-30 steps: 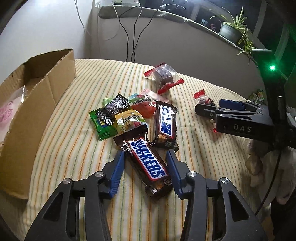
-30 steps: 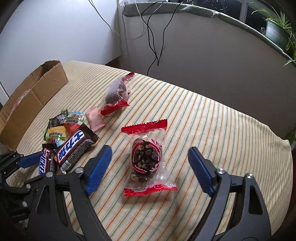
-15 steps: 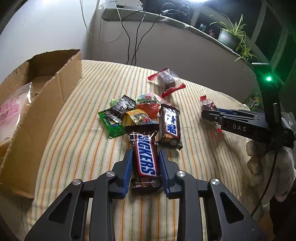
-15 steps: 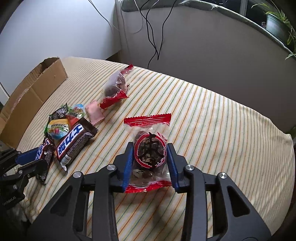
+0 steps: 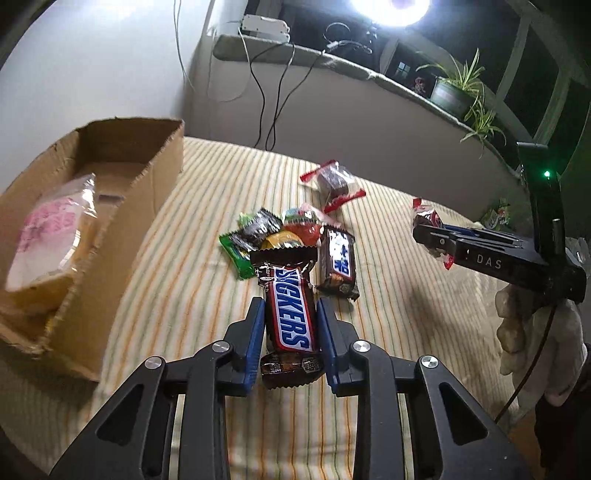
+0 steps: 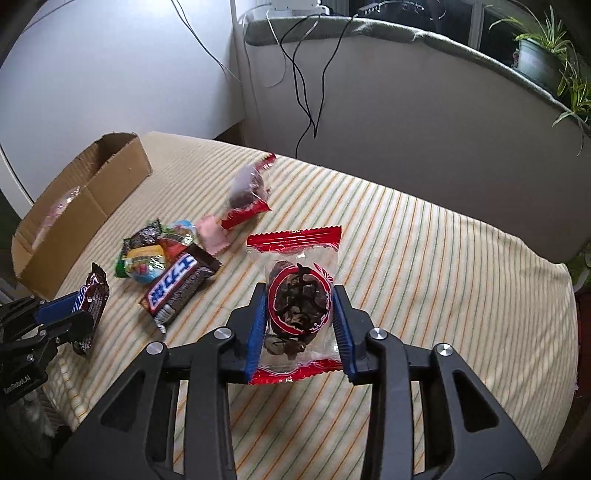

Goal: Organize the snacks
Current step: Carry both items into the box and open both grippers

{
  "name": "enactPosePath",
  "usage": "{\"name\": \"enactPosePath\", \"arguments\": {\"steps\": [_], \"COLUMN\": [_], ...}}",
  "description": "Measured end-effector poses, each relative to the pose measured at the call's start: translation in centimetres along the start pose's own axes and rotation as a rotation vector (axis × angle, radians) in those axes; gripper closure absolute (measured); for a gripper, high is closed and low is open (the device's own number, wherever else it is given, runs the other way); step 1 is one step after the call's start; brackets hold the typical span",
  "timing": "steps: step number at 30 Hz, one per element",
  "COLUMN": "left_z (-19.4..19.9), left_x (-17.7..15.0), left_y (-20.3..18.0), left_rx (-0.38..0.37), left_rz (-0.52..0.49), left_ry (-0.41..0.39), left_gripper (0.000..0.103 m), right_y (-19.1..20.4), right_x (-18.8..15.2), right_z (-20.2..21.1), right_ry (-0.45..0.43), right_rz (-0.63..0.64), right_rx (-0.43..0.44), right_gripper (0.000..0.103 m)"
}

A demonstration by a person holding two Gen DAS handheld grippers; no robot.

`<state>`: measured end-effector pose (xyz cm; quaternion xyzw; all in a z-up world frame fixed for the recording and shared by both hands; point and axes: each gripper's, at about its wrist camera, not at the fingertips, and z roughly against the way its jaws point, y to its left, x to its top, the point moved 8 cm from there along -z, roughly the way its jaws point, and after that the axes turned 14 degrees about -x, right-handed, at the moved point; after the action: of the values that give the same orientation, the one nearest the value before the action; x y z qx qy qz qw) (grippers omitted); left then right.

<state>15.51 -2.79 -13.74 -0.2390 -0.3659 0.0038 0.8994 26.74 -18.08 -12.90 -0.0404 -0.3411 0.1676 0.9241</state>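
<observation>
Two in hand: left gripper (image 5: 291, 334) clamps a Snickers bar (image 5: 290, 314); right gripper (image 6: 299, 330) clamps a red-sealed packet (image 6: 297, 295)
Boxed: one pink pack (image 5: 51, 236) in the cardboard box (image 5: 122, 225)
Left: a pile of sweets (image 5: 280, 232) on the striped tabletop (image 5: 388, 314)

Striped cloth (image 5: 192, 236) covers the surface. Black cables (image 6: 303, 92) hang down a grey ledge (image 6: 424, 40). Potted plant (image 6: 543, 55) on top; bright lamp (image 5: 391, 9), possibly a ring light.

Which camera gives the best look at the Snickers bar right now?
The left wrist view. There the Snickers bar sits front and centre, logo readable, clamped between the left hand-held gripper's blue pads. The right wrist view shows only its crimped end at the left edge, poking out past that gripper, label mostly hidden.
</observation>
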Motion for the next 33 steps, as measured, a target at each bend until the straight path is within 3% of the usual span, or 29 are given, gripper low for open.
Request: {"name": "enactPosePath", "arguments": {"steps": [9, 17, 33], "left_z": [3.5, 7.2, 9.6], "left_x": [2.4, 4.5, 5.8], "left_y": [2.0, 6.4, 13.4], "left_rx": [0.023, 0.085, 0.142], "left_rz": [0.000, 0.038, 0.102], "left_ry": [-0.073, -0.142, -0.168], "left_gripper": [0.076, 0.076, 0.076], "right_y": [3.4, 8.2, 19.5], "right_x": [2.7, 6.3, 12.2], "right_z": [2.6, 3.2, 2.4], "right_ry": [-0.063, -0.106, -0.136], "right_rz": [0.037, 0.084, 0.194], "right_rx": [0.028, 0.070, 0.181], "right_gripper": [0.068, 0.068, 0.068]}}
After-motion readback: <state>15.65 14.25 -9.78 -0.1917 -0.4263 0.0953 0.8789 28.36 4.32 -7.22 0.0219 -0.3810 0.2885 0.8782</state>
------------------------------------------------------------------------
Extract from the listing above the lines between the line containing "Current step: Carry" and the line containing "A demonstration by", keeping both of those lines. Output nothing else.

Solution to the exercise:
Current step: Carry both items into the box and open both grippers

{
  "name": "enactPosePath",
  "usage": "{\"name\": \"enactPosePath\", \"arguments\": {\"steps\": [_], \"COLUMN\": [_], ...}}",
  "description": "Measured end-effector poses, each relative to the pose measured at the call's start: translation in centimetres along the start pose's own axes and rotation as a rotation vector (axis × angle, radians) in those axes; gripper closure absolute (measured); for a gripper, high is closed and low is open (the device's own number, wherever else it is given, runs the other way); step 1 is one step after the call's start; brackets hold the typical span",
  "timing": "steps: step number at 30 Hz, one per element",
  "COLUMN": "left_z (-19.4..19.9), left_x (-17.7..15.0), left_y (-20.3..18.0), left_rx (-0.38..0.37), left_rz (-0.52..0.49), left_ry (-0.41..0.39), left_gripper (0.000..0.103 m), right_y (-19.1..20.4), right_x (-18.8..15.2), right_z (-20.2..21.1), right_ry (-0.45..0.43), right_rz (-0.63..0.64), right_rx (-0.43..0.44), right_gripper (0.000..0.103 m)"
}

A demonstration by a person holding two Gen DAS handheld grippers; no robot.

What precedes this is the full answer.